- **What is needed**
Reproduce word for word every line from the one containing "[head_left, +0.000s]" through the end of the listing below; omit the pictures.

- **Supplied information**
··········
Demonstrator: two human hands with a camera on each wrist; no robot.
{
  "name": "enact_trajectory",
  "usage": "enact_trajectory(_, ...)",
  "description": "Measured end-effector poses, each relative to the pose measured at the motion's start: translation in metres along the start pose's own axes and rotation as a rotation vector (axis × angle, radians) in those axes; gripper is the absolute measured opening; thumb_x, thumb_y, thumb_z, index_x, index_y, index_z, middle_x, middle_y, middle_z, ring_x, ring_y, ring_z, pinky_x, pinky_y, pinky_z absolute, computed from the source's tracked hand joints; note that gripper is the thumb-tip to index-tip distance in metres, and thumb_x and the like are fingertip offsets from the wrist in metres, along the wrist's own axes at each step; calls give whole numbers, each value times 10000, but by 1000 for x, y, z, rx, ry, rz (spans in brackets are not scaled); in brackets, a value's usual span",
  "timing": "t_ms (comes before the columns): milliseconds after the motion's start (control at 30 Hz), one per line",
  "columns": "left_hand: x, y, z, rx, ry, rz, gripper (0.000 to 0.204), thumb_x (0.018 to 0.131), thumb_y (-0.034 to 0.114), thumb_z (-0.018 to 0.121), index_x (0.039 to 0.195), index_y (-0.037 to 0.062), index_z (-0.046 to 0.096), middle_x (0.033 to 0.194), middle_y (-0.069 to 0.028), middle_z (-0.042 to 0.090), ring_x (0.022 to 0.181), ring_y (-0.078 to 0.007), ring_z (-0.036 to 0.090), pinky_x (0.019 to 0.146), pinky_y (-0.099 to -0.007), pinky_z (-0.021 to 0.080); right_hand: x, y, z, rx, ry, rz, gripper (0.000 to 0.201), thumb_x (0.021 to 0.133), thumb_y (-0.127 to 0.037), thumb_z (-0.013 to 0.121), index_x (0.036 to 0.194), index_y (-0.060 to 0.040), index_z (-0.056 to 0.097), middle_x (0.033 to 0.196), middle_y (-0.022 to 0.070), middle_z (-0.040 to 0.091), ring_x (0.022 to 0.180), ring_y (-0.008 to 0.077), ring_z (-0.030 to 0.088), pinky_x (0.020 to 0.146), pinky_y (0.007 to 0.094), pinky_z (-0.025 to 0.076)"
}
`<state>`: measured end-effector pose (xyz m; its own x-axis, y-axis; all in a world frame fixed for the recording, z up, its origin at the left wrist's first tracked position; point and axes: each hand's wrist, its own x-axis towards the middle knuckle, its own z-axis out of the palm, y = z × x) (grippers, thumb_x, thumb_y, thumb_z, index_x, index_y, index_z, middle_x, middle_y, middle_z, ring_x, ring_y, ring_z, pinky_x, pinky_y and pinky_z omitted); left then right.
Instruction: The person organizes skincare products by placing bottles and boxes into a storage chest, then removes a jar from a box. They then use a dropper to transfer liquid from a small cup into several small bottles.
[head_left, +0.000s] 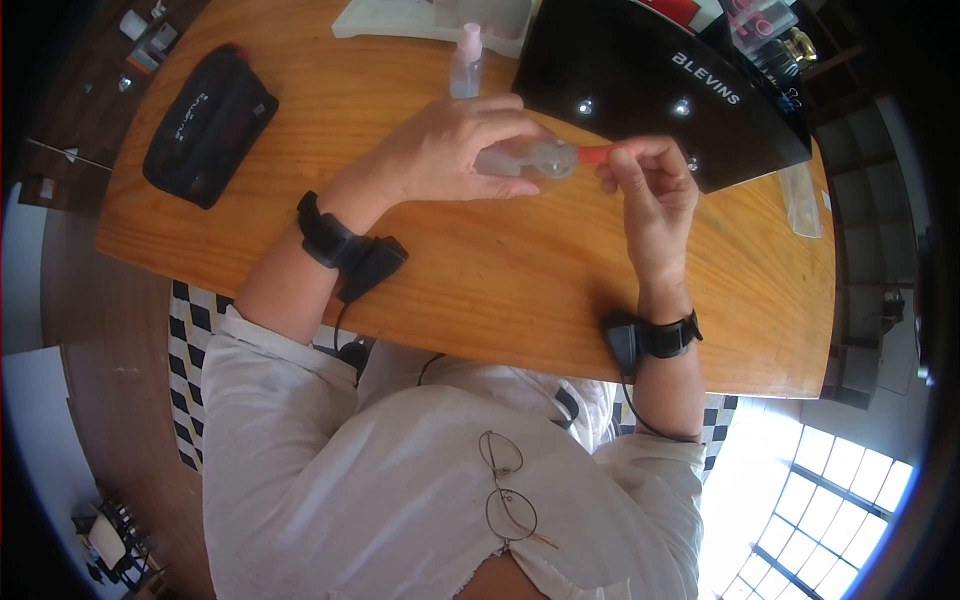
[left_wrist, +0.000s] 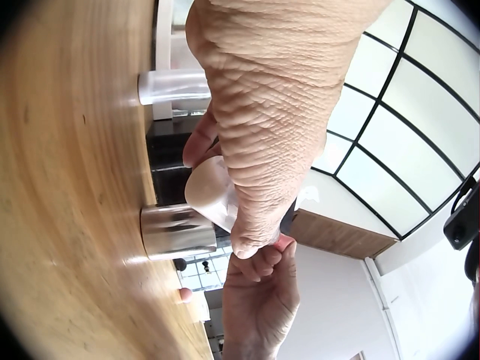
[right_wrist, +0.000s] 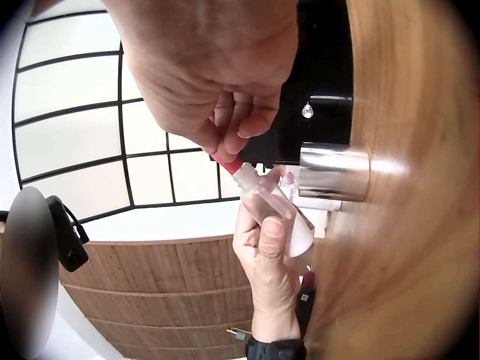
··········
- **Solution**
[head_left, +0.000s] 
[left_wrist, +0.000s] 
[right_wrist, +0.000s] 

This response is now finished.